- Exercise
Your job is to retype all of the data word for word, leaving every image out.

START Raw data

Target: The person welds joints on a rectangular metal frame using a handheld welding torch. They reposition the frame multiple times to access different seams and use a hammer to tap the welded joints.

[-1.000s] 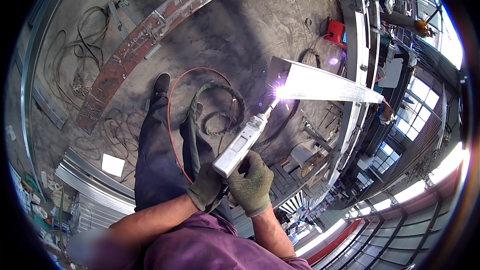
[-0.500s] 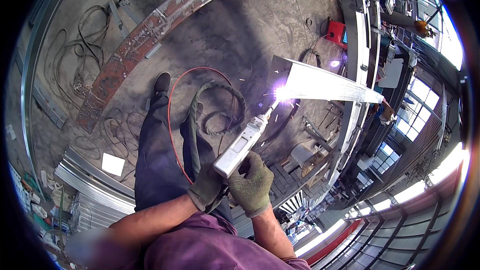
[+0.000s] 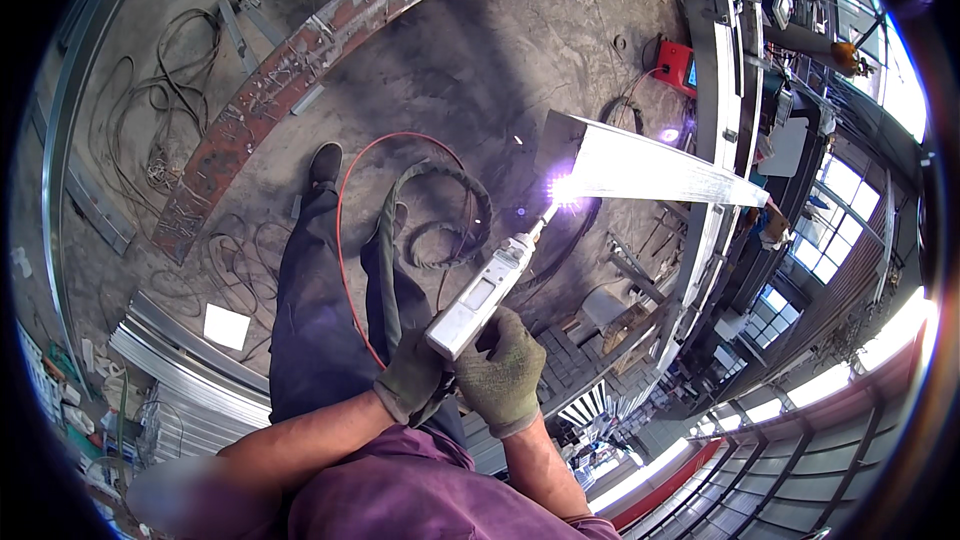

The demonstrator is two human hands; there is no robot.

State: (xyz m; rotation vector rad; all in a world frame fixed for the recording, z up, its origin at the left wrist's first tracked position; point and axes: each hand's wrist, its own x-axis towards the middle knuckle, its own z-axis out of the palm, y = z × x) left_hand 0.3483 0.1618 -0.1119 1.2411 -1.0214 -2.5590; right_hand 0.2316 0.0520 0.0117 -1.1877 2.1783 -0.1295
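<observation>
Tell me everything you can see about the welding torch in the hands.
The torch is a long, boxy, silver-grey handpiece, metal by its look, with a thin nozzle at the front. It slants up and to the right, with a bright violet-white glare at its tip against the end of a shiny steel beam. Both gloved hands grip its rear end: left hand, right hand. A thick grey hose runs from its rear.

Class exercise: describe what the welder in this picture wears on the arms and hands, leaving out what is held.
Both the left hand and the right hand wear worn, olive-green fabric work gloves with knitted cuffs. The forearms above them are bare. Short purple sleeves of a shirt cover the upper arms. No watch or markings show.
</observation>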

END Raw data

- Output of the task
Target: The person welds joints on a rectangular metal frame using a handheld welding torch. They reposition the frame multiple times to access different seams and use a hammer to tap the welded joints.

[-1.000s] 
[-0.500s] 
[+0.000s] 

The demonstrator is two human hands; there is no robot.

State: (xyz m; rotation vector rad; all in a world frame fixed for the recording, z up, its origin at the left wrist's first tracked position; point and axes: each hand's wrist, its own x-axis towards the middle knuckle, its own z-axis out of the palm, y = z × x) left_hand 0.3483 0.1618 -0.1119 1.2411 -1.0214 -2.5590; right_hand 0.2316 0.0520 0.0117 -1.1877 2.1783 -0.1295
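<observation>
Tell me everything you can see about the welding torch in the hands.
The torch is a long, boxy, silver-grey handpiece, metal by its look, with a thin nozzle at the front. It slants up and to the right, with a bright violet-white glare at its tip against the end of a shiny steel beam. Both gloved hands grip its rear end: left hand, right hand. A thick grey hose runs from its rear.

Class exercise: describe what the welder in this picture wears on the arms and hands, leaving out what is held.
Both the left hand and the right hand wear worn, olive-green fabric work gloves with knitted cuffs. The forearms above them are bare. Short purple sleeves of a shirt cover the upper arms. No watch or markings show.
</observation>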

The output above is complete as it stands.